Produce an exact copy of the lines below, starting at the first and ending with the line containing "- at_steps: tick".

-------- Information shown

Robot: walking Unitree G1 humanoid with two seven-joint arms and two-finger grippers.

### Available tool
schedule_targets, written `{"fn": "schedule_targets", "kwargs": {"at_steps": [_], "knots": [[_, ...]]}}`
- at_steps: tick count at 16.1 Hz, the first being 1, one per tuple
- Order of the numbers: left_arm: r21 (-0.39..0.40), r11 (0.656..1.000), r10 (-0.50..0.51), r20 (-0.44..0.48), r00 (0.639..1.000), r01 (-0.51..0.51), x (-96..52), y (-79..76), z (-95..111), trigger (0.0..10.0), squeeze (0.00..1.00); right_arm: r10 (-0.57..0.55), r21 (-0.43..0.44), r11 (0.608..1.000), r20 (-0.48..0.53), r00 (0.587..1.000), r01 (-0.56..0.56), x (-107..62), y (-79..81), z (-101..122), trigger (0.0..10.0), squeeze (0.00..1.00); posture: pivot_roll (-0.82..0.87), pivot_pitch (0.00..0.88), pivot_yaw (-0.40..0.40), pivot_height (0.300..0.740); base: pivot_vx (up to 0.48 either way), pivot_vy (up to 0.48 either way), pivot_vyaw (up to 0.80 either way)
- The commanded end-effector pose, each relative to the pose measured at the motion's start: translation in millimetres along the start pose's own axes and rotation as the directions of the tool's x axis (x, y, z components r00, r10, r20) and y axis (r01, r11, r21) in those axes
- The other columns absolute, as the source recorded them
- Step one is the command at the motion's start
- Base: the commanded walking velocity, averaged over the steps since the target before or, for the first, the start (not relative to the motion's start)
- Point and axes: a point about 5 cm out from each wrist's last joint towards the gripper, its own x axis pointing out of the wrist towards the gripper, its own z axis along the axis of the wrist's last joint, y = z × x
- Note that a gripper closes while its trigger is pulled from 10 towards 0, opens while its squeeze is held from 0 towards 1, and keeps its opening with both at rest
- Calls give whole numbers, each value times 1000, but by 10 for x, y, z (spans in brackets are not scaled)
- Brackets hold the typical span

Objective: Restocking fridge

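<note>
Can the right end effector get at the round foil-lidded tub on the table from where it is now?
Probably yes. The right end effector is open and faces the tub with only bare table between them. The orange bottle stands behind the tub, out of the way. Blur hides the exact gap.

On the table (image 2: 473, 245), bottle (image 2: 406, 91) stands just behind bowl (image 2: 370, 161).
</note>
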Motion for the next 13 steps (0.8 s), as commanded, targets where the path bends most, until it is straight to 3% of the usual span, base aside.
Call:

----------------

* [Exercise result]:
Robot: walking Unitree G1 humanoid with two seven-joint arms and two-finger grippers.

### Available tool
schedule_targets, written `{"fn": "schedule_targets", "kwargs": {"at_steps": [_], "knots": [[_, ...]]}}`
- at_steps: tick count at 16.1 Hz, the first being 1, one per tuple

The exercise asks for nothing further.